• [Given information]:

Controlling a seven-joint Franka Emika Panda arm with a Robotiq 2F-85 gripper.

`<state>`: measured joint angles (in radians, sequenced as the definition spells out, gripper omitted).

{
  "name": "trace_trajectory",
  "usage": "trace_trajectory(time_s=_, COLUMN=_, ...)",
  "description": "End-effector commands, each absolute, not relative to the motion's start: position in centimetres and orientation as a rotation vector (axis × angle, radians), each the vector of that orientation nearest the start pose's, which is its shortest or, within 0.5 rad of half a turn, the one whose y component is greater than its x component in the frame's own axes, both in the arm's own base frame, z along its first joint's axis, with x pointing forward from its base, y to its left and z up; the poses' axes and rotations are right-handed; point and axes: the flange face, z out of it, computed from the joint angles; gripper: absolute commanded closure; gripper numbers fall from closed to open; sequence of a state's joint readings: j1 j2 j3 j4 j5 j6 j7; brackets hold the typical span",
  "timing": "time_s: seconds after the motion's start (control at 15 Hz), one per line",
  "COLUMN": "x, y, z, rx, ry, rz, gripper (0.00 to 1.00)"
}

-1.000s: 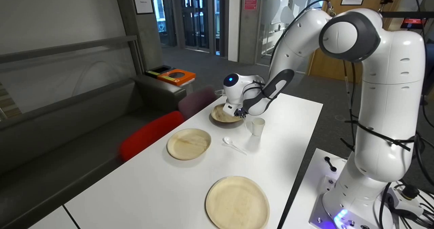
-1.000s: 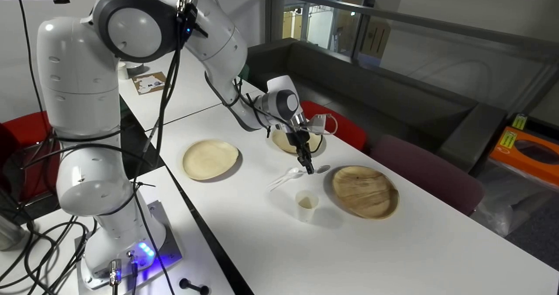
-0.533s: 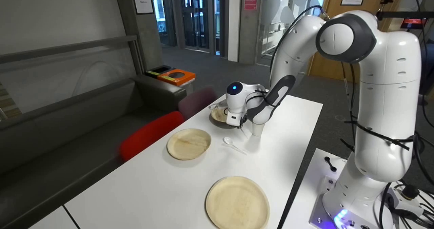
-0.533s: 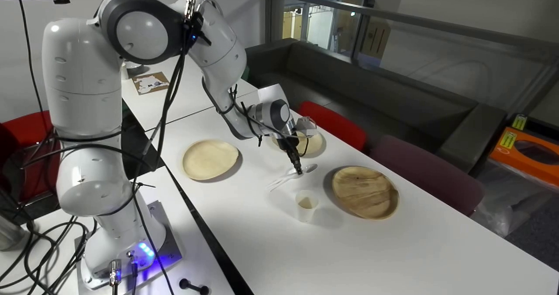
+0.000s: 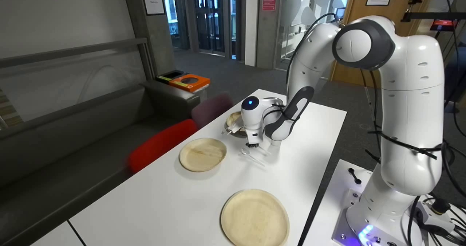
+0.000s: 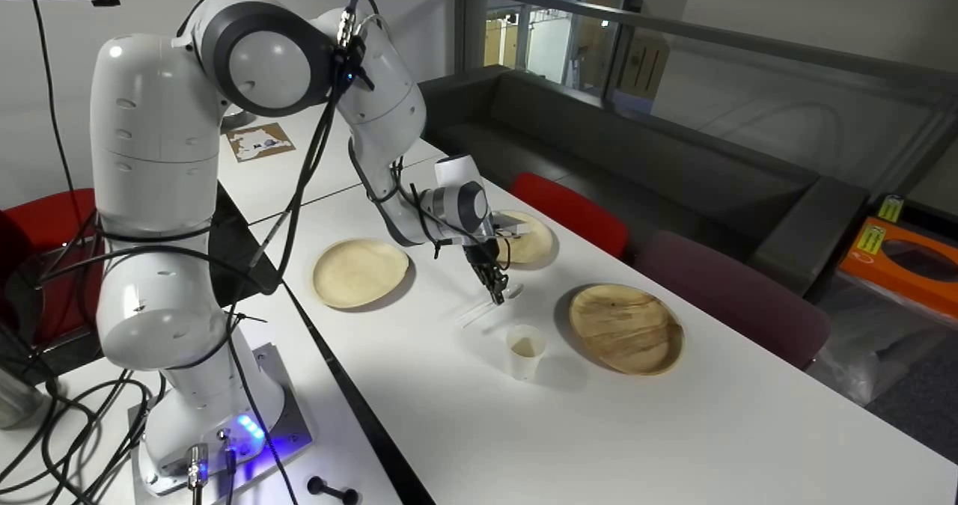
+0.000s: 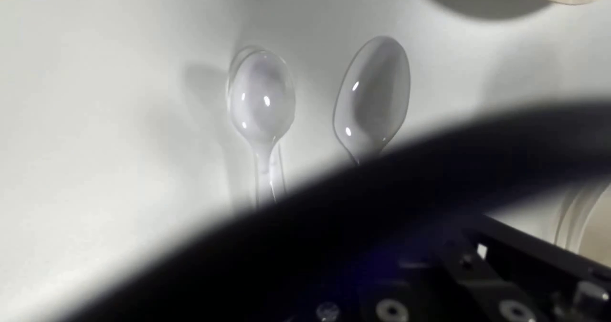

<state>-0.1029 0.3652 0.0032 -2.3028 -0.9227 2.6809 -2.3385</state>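
Note:
My gripper [image 6: 496, 298] points down just over white plastic spoons on the white table; it also shows in an exterior view [image 5: 252, 145]. In the wrist view one spoon [image 7: 262, 98] lies left with a doubled outline, and a second spoon [image 7: 374, 93] lies right of it. Their handles run down behind a blurred dark band that also hides my fingertips, so I cannot tell whether the fingers touch a spoon or how far apart they stand. A spoon [image 5: 245, 151] shows beside the gripper in an exterior view. A pale cup [image 6: 526, 352] stands upright nearby.
A brown wooden plate [image 6: 627, 329] lies beyond the cup. A pale plate [image 6: 533, 239] lies behind the gripper, and another pale plate [image 6: 359, 273] lies nearer the robot base. A red chair [image 5: 164, 144] and a purple chair [image 5: 213, 111] line the far table edge.
My gripper has come down and moved away from the brown plate to over the spoons. The spoons, cup and plates stay where they were.

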Motion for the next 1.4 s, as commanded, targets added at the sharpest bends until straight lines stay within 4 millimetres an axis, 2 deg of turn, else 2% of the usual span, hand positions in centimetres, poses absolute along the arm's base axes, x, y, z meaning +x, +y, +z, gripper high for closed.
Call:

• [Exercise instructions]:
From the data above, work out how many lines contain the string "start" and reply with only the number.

• [Your response]:
2